### ABOUT THIS EXERCISE
Please return every line in the following data that includes the string "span".

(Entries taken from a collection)
^^^^

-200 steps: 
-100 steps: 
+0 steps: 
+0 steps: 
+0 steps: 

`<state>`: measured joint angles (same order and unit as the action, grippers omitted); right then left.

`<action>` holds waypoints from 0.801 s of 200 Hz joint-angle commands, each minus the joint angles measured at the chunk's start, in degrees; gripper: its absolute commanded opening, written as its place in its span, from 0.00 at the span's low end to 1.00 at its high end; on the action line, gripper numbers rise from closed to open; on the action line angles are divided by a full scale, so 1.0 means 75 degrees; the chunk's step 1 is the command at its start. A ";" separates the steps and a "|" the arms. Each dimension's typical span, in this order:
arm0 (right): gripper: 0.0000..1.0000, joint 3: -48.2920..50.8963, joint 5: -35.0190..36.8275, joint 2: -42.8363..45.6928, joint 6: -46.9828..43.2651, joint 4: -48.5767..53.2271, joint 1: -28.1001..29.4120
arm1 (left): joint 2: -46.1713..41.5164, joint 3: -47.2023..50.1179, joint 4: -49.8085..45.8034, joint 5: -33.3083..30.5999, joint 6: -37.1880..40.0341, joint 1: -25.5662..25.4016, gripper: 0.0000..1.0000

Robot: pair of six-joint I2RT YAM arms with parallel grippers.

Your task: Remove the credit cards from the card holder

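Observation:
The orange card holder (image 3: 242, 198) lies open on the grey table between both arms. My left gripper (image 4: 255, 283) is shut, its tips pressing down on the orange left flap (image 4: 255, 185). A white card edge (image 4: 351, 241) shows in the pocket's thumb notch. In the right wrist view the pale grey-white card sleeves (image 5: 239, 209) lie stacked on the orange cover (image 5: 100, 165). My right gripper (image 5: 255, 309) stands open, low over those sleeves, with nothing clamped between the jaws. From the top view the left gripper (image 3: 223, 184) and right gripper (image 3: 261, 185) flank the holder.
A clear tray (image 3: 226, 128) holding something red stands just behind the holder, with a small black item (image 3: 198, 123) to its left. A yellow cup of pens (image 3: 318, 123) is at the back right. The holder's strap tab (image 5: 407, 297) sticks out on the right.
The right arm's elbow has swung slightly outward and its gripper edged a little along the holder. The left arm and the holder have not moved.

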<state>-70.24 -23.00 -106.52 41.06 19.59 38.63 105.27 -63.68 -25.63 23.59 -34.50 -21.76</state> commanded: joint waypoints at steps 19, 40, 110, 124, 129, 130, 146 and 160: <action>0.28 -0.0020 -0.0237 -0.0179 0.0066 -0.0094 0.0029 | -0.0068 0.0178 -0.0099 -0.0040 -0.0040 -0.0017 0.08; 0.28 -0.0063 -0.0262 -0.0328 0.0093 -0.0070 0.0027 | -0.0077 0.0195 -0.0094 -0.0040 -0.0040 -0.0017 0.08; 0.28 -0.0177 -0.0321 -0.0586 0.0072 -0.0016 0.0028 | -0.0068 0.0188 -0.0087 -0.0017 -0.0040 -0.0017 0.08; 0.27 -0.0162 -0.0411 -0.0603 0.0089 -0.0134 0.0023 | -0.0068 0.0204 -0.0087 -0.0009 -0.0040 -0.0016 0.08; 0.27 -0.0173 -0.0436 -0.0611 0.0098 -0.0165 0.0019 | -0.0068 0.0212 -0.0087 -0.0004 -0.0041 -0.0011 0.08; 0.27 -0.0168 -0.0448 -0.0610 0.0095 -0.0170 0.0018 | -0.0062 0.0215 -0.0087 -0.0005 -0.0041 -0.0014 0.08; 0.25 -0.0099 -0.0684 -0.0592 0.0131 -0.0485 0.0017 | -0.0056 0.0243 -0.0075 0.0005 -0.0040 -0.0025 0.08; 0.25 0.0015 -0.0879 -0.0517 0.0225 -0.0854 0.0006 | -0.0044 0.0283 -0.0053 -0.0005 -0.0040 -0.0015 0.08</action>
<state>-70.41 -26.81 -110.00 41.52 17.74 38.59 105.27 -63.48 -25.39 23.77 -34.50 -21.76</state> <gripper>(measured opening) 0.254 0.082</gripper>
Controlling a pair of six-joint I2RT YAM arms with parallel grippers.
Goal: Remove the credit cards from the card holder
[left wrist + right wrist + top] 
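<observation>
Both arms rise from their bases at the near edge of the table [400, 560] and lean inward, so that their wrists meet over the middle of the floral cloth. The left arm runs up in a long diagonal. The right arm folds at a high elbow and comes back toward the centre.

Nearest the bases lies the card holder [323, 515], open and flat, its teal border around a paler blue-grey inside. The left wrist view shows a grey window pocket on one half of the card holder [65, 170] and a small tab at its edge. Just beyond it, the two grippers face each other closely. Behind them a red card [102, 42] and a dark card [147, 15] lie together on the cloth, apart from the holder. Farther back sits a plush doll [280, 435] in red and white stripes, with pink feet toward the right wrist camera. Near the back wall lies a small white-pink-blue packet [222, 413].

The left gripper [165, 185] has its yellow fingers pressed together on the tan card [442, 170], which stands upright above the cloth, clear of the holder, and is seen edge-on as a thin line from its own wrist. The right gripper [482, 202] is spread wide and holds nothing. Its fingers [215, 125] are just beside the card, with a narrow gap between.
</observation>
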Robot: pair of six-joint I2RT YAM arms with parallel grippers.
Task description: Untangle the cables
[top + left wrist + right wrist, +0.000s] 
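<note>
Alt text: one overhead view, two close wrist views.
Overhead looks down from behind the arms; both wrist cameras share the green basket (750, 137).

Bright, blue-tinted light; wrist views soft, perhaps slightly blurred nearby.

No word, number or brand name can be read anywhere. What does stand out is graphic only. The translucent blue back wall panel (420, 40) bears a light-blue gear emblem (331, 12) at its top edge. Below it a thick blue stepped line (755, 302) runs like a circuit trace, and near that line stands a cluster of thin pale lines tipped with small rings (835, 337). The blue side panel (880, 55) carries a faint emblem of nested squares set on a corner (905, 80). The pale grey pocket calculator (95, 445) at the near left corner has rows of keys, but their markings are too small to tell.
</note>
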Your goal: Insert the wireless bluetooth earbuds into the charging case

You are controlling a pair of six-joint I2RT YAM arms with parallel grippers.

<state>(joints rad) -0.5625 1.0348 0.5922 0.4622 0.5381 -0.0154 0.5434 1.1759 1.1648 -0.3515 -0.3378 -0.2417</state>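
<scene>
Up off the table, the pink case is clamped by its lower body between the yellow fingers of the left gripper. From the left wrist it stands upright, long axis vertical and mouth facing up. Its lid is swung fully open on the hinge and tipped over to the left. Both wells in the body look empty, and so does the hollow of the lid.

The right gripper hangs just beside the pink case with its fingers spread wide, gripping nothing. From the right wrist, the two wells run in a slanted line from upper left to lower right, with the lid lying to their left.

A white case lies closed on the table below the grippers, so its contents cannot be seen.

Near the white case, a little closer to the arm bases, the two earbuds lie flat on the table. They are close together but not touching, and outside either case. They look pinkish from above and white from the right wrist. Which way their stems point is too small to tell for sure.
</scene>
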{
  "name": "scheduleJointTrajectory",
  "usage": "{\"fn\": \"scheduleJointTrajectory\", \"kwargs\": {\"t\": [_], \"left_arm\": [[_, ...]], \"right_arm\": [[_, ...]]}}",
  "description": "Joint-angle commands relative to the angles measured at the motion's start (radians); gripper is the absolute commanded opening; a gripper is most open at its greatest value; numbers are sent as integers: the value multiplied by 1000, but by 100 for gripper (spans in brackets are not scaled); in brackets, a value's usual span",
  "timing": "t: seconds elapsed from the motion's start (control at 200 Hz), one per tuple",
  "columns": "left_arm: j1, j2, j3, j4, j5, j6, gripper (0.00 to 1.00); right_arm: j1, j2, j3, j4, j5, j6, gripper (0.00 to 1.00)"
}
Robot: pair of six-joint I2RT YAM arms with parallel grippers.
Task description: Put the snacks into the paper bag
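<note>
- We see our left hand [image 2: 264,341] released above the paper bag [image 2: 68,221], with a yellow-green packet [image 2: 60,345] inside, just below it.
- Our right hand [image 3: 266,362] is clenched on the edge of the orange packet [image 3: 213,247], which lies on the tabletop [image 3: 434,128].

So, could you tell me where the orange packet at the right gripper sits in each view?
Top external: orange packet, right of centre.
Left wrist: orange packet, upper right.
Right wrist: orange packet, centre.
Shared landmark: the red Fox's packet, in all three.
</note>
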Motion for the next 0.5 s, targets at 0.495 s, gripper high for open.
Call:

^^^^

### SOLUTION TO THIS TASK
`<action>` holds waypoints from 0.801 s of 200 Hz joint-angle commands, each minus the joint angles measured at the chunk's start, in degrees; gripper: its absolute commanded opening, written as its place in its span, from 0.00 at the span's low end to 1.00 at its high end; on the action line, gripper numbers rise from closed to open; on the action line angles are divided by a full scale, so 1.0 means 75 degrees; the chunk's step 1 is the command at its start. A ";" separates the steps and a "|" the arms. Each dimension's typical span, in this order:
  "description": "Joint-angle commands relative to the angles measured at the motion's start (radians); gripper is the absolute commanded opening; a gripper is most open at its greatest value; numbers are sent as integers: the value multiplied by 1000, but by 100 for gripper (spans in brackets are not scaled); in brackets, a value's usual span",

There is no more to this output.